### Work item
Say, as a bare number, how many lines of the listing hold "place".

= = =

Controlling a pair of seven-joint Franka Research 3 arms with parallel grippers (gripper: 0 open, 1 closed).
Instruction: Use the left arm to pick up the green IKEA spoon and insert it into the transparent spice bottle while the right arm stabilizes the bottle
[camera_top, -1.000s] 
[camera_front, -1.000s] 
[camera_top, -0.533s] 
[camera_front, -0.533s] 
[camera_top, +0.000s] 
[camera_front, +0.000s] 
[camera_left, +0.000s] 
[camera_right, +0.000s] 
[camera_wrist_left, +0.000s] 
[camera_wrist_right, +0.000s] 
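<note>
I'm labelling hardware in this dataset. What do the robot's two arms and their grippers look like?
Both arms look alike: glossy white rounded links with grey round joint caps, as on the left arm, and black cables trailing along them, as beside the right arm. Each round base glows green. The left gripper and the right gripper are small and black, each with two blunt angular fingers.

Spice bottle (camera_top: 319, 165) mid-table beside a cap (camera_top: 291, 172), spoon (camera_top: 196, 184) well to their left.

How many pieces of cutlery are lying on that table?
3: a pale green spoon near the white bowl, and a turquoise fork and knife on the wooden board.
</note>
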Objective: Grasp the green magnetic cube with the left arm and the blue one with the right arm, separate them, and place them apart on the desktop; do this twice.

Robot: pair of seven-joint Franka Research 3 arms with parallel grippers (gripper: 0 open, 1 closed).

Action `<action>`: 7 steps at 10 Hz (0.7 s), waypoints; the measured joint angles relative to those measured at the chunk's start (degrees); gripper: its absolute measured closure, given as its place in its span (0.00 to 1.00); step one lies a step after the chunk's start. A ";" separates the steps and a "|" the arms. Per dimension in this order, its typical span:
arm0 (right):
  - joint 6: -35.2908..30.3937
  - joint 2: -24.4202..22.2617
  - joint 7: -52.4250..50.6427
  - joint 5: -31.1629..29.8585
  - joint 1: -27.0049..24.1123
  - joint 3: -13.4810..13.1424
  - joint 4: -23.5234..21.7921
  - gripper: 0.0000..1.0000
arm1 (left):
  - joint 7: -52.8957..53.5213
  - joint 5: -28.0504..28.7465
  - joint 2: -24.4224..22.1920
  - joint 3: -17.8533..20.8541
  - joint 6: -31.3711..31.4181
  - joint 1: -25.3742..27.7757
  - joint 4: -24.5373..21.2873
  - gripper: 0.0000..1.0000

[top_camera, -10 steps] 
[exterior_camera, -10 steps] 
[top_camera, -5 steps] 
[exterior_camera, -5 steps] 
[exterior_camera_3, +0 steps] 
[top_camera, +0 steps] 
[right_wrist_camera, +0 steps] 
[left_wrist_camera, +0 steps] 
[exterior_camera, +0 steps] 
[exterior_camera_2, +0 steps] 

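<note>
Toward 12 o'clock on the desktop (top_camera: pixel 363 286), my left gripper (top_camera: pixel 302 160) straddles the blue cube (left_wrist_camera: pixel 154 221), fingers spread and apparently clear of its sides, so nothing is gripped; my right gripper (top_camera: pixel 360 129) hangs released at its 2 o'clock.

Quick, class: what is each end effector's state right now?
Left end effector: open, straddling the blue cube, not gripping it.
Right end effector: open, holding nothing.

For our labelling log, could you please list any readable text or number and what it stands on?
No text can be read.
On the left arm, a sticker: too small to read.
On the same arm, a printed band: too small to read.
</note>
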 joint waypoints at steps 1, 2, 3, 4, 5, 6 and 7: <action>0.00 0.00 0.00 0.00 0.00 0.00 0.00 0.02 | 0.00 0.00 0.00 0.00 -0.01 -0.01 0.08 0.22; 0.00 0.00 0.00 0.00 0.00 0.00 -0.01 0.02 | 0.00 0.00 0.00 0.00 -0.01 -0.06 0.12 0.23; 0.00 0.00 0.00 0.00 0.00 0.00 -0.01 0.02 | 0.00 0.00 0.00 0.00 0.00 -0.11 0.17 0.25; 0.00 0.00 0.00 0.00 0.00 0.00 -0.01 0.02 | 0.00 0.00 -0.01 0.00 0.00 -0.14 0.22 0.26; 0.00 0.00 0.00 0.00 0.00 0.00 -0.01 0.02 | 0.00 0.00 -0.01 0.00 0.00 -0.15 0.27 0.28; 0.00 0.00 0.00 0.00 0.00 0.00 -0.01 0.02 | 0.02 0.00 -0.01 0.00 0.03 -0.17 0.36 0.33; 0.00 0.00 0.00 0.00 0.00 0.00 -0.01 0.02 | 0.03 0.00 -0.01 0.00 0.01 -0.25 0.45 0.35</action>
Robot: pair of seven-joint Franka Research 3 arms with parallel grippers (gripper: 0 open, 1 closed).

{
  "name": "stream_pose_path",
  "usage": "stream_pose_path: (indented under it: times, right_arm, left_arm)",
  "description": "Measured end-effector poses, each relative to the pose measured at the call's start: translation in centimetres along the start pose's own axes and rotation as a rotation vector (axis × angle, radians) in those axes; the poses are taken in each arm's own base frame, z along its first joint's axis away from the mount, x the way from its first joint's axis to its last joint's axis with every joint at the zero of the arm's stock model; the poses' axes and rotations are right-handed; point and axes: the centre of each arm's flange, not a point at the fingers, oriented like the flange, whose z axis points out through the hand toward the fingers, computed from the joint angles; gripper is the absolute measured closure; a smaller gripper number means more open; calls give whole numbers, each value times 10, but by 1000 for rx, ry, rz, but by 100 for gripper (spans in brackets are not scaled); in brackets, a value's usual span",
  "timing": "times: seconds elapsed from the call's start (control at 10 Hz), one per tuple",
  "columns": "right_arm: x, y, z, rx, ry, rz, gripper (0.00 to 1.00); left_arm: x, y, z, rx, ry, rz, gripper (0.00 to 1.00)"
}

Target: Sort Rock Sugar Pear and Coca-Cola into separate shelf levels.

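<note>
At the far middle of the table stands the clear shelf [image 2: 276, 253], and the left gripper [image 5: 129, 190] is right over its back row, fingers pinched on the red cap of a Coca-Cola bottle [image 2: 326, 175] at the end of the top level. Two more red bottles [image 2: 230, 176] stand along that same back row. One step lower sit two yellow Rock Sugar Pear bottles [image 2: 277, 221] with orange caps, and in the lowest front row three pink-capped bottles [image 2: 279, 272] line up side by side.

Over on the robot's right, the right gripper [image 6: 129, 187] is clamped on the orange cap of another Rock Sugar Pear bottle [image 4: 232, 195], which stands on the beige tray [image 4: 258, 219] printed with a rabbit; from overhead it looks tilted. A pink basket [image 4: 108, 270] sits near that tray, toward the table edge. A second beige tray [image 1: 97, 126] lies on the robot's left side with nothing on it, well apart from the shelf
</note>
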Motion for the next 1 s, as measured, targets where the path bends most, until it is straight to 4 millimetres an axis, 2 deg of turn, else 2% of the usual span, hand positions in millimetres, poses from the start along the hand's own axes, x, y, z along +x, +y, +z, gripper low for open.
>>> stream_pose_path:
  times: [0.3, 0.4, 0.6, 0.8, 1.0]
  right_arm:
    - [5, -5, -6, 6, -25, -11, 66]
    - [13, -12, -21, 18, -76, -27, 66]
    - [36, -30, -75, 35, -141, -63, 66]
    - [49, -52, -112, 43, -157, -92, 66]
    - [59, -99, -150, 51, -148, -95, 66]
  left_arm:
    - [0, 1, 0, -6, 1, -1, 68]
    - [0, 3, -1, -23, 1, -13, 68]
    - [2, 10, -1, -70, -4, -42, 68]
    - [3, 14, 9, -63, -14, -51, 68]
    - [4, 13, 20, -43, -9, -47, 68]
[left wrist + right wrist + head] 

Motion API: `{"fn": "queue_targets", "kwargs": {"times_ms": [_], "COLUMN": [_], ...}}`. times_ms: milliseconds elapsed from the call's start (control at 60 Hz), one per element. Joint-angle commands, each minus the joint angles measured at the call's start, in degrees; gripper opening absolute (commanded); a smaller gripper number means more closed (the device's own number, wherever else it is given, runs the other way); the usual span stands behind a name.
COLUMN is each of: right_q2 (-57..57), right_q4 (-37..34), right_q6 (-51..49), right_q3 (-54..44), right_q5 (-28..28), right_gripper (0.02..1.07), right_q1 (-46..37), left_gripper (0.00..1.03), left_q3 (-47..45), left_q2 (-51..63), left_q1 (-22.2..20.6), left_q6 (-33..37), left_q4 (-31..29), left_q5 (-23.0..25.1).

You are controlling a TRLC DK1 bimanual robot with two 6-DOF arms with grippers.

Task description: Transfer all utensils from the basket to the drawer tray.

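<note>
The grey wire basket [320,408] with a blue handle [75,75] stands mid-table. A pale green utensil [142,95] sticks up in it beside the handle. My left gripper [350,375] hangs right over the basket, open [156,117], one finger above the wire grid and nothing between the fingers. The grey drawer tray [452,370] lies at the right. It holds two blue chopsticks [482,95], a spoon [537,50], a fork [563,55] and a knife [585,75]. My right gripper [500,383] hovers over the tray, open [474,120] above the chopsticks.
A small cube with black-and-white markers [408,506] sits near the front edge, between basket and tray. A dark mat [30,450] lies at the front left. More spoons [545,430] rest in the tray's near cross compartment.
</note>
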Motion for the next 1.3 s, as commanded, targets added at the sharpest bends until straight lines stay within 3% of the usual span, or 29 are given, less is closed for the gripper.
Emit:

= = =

### Output of the exercise
2